## What the task requires
Look below for the line containing "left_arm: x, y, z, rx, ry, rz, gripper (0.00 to"; from there through the line containing "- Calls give", both lines included, please set down each line exactly and nothing else.
[Start of Attachment]
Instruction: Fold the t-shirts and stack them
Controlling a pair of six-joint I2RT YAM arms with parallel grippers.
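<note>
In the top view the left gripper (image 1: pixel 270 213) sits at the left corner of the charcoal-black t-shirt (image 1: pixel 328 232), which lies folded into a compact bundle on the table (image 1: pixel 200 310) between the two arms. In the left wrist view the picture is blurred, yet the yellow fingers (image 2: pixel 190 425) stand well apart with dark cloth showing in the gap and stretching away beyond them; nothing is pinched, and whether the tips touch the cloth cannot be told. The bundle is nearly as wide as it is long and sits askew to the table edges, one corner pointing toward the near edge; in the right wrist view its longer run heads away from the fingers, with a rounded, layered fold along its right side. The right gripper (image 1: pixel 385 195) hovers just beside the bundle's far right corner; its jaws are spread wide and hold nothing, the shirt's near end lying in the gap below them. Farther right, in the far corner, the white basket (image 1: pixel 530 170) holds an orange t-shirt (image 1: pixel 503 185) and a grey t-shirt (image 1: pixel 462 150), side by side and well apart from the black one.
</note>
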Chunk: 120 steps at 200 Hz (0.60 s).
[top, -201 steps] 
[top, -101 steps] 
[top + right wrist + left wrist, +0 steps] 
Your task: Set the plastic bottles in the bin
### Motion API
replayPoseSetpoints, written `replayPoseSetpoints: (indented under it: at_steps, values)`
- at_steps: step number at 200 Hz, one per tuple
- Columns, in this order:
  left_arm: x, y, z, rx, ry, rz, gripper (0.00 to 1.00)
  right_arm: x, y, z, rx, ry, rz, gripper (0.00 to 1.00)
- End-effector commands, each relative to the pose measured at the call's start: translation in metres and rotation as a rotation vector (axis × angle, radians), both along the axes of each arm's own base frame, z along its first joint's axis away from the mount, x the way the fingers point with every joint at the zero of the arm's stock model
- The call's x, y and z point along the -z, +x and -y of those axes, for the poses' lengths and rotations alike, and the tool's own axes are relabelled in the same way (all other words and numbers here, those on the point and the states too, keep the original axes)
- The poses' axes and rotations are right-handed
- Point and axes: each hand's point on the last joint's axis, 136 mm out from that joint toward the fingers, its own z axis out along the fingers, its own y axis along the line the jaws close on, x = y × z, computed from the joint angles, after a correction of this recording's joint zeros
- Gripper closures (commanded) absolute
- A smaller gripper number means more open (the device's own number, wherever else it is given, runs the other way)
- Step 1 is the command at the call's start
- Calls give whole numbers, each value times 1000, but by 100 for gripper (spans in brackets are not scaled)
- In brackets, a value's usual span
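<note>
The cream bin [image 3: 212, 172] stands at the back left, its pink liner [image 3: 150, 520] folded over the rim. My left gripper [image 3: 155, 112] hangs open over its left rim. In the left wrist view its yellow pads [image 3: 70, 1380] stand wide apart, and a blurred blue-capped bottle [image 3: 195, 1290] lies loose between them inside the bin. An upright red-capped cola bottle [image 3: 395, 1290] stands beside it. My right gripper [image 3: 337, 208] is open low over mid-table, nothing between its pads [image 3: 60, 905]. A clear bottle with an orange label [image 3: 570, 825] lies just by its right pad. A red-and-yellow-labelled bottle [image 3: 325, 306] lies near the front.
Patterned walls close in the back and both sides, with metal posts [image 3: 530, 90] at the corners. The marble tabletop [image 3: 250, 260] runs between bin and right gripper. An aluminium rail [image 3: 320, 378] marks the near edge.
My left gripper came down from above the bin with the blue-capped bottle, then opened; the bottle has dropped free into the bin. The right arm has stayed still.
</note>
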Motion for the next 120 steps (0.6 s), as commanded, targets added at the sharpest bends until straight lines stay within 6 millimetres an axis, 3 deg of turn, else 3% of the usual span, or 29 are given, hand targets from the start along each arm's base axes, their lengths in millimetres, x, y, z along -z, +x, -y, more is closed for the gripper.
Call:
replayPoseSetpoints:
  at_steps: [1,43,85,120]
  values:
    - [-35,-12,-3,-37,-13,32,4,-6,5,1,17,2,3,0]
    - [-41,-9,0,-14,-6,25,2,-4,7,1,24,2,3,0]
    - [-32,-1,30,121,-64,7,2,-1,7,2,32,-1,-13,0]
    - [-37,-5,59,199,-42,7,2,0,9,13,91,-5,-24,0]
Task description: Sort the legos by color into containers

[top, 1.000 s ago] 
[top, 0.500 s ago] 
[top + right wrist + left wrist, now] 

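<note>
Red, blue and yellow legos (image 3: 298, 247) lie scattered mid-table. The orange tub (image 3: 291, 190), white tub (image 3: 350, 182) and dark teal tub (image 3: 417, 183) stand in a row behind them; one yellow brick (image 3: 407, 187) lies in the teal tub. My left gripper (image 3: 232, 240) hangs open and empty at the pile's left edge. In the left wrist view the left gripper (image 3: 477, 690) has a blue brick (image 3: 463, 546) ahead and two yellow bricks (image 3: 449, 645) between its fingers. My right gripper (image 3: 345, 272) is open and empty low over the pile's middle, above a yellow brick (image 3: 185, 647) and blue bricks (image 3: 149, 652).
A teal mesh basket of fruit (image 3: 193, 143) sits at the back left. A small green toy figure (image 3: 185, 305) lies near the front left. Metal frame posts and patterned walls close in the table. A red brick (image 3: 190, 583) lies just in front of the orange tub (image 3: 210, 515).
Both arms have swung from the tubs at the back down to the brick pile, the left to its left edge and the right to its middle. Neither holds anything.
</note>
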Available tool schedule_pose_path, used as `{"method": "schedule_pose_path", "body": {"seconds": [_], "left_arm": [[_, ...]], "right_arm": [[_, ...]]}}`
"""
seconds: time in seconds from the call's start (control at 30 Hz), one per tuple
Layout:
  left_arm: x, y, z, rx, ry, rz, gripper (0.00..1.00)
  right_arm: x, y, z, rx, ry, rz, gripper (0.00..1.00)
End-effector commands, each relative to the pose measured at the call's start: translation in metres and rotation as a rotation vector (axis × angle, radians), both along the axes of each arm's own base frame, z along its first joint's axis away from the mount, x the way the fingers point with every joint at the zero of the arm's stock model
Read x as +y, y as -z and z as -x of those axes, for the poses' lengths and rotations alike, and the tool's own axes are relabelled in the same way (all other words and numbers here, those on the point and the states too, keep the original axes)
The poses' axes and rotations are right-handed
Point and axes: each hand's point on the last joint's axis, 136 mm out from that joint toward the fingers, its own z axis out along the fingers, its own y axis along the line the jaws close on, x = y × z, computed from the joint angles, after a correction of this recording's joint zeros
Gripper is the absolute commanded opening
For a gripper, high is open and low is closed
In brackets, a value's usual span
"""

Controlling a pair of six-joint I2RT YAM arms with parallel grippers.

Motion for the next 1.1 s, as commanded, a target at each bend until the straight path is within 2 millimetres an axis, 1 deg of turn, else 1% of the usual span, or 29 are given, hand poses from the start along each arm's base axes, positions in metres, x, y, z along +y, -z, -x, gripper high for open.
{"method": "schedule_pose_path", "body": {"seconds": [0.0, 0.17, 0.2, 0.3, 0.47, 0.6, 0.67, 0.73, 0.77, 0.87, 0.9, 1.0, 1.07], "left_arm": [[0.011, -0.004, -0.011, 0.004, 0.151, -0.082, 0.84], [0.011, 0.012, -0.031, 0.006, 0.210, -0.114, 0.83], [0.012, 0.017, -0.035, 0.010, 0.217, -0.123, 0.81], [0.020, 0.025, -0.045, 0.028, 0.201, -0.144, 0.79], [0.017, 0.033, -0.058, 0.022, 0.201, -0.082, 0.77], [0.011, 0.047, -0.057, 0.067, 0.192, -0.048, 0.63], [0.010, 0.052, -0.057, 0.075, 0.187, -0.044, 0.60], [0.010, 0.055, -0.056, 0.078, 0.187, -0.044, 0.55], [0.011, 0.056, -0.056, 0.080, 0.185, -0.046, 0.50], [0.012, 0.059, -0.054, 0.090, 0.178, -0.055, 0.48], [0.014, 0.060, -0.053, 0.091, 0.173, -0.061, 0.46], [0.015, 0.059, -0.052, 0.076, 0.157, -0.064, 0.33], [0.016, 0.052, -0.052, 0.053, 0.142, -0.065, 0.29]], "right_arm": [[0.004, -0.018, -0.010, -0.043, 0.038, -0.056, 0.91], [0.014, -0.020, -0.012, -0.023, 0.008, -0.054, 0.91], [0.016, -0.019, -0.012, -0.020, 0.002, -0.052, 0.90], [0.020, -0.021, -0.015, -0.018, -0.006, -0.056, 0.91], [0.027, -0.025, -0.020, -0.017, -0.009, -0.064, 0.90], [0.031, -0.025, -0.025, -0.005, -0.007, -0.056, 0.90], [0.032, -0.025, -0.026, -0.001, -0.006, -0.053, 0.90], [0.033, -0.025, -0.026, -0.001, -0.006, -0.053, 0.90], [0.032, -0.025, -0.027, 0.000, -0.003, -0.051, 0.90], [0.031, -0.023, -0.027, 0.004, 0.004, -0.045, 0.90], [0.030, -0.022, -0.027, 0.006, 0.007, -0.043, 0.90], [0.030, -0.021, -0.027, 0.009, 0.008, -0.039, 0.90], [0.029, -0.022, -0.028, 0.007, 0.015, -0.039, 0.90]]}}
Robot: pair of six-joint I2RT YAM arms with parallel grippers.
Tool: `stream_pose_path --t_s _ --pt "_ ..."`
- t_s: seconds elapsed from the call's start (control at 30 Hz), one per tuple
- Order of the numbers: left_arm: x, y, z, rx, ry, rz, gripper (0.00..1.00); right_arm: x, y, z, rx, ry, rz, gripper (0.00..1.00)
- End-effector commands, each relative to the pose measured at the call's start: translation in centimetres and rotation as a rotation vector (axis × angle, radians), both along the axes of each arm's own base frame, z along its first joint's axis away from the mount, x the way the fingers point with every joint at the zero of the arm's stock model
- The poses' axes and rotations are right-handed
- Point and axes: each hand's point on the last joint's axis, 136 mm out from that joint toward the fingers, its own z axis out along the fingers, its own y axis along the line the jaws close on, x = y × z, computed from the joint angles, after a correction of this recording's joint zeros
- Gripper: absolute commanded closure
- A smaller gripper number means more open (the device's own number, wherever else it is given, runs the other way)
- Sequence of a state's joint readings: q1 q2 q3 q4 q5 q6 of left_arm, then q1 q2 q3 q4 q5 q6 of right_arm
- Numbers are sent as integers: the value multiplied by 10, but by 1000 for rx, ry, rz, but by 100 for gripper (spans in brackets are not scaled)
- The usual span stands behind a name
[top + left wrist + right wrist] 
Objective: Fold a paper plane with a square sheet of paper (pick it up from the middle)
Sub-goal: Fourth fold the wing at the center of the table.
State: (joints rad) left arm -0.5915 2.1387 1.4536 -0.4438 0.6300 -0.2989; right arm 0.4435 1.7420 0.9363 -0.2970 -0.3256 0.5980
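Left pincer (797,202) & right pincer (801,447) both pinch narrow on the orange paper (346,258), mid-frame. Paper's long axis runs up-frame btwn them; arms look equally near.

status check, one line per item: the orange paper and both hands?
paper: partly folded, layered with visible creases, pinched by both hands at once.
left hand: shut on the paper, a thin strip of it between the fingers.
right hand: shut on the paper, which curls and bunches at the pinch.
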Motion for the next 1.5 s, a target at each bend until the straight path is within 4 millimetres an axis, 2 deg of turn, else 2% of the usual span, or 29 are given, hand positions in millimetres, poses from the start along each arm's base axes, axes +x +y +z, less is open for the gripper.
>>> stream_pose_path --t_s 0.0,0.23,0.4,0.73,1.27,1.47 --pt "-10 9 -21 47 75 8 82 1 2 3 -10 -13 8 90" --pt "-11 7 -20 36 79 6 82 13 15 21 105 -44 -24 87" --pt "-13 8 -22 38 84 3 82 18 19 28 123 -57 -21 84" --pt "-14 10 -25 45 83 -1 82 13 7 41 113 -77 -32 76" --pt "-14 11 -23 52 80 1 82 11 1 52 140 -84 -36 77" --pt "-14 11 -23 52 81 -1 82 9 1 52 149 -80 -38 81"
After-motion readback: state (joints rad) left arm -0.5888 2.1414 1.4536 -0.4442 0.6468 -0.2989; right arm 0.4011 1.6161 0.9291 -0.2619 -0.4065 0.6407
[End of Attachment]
## Answer section
  left_arm: x, y, z, rx, ry, rz, gripper (0.00 to 1.00)
  right_arm: x, y, z, rx, ry, rz, gripper (0.00 to 1.00)
- End-effector commands, each relative to the pose measured at the call's start: translation in metres and rotation as a rotation vector (axis × angle, radians), both along the axes of each arm's own base frame, z along its first joint's axis away from the mount, x the way the fingers point with every joint at the zero of the arm's stock model
- The call's x, y and z point along the -z, +x and -y of those axes, for the poses' lengths and rotations alike, and the tool's own axes are relabelled in the same way (all other words and numbers here, those on the point and the states too, keep the original axes)
- The poses' axes and rotations are right-handed
- Point and axes: each hand's point on the last joint's axis, 136 mm out from that joint toward the fingers, its own z axis out along the fingers, its own y axis along the line the jaws close on, x = y × z, computed from the joint angles, after a correction of this recording's joint zeros
- Gripper closures (commanded) absolute
- A smaller gripper number means more open (the device's own number, wherever else it is given, runs the other way)
- Step 1 is the command at the call's start
- Calls give whole numbers, each value times 1000, but by 100 for gripper (spans in brackets are not scaled)

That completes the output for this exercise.